Among the entries below, find each line with "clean" and show it.

→ **INFORMATION SUPPLIED**:
►

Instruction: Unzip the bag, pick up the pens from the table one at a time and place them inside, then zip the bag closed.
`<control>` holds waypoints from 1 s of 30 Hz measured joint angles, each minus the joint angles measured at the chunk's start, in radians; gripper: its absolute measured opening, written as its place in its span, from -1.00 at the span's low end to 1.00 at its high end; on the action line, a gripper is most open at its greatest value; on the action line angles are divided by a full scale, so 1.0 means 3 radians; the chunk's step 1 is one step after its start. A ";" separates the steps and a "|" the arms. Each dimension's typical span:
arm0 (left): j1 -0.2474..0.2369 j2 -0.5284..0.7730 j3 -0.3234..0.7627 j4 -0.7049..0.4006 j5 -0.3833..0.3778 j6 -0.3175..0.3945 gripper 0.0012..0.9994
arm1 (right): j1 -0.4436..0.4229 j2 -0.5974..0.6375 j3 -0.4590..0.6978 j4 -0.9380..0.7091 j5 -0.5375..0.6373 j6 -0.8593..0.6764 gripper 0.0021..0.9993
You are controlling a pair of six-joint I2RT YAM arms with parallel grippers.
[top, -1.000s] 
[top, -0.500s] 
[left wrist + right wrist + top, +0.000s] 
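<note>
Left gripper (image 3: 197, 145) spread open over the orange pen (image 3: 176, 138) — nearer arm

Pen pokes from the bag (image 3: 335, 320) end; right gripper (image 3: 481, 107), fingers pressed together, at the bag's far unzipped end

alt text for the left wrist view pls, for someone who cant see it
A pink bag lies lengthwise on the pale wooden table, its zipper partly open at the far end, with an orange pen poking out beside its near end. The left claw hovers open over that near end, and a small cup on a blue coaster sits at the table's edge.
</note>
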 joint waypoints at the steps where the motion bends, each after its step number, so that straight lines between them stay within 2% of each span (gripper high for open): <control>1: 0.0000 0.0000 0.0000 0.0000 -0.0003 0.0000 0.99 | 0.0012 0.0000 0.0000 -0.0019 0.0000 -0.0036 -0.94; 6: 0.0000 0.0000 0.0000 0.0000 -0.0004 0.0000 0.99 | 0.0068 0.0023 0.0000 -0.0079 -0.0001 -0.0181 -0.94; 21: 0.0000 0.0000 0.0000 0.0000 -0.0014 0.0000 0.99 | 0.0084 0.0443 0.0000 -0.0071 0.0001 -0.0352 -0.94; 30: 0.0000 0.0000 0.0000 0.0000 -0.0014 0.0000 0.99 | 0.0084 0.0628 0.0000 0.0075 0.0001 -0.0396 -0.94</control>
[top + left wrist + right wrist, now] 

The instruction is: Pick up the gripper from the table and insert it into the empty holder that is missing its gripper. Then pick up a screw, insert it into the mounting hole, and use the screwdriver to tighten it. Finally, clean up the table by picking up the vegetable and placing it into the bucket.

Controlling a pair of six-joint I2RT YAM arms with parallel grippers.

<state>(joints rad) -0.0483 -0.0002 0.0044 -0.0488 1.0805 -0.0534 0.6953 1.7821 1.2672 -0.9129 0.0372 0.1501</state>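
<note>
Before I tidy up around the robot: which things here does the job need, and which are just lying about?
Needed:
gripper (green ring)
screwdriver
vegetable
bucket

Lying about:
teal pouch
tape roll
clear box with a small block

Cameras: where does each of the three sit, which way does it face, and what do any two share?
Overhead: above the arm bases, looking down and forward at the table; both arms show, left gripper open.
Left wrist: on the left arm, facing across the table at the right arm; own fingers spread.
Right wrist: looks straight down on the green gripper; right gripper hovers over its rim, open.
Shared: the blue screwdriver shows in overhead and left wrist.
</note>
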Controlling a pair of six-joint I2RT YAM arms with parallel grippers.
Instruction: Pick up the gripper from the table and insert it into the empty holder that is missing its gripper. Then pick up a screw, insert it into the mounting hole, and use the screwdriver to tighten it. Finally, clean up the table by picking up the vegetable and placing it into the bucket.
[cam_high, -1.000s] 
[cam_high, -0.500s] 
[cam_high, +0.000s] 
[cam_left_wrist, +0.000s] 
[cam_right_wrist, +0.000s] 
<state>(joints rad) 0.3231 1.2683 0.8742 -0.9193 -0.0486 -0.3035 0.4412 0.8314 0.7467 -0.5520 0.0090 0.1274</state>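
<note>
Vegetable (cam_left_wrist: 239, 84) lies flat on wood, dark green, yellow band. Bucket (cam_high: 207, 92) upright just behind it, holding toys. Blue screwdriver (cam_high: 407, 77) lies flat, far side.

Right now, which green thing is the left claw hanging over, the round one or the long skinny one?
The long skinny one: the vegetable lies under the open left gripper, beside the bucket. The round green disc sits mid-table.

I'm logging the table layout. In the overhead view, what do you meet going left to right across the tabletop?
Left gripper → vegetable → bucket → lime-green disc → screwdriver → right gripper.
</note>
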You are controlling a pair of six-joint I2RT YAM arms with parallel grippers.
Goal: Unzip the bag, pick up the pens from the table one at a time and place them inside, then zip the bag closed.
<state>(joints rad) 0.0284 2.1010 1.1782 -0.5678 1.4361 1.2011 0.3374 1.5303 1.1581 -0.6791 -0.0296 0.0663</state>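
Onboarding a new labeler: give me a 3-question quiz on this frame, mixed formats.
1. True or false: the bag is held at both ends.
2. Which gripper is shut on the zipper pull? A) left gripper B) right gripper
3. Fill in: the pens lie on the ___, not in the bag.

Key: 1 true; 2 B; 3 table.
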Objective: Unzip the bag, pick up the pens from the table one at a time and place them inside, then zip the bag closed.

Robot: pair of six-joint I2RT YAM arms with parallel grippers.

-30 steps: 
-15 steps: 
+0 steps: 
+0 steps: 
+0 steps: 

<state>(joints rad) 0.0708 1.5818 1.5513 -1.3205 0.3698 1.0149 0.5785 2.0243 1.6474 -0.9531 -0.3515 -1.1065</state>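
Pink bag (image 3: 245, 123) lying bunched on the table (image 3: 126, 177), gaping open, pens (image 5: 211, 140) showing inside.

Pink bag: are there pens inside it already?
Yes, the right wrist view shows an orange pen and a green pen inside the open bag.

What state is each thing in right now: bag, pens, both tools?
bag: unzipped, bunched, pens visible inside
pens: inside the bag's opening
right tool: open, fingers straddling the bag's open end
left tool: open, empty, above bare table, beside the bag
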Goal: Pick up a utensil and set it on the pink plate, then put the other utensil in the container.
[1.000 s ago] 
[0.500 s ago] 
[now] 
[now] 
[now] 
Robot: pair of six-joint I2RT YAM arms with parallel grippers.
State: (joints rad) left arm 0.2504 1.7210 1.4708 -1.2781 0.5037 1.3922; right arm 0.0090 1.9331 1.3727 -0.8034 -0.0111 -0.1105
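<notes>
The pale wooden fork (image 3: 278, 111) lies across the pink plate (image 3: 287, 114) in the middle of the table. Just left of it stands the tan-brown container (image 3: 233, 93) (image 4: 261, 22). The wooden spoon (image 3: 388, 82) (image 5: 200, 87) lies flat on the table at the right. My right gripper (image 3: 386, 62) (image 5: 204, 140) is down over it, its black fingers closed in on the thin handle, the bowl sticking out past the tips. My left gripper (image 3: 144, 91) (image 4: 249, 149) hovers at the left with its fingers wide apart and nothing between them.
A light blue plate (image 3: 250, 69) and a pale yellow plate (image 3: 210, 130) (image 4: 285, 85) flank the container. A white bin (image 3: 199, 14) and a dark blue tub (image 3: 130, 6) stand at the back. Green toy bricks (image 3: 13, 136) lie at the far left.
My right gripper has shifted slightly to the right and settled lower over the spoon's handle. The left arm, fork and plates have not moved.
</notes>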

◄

→ **EXERCISE RESULT**:
The instruction is: Pick up the gripper from the table and insert it into the empty holder that is missing its gripper. Then pick up a screw, insert it into the mounting hole, and use the screwdriver to tighten it. Finally, clean up the table by picking up the vegetable and placing it into the bucket.
Instruction: Pick up the gripper from the table and insert it into the empty holder that is missing its gripper. Then pick up a screw, insert it into the mounting hole, and use the screwdriver to tighten it. Finally, clean up the table by picking up the vegetable and placing it into the bucket.

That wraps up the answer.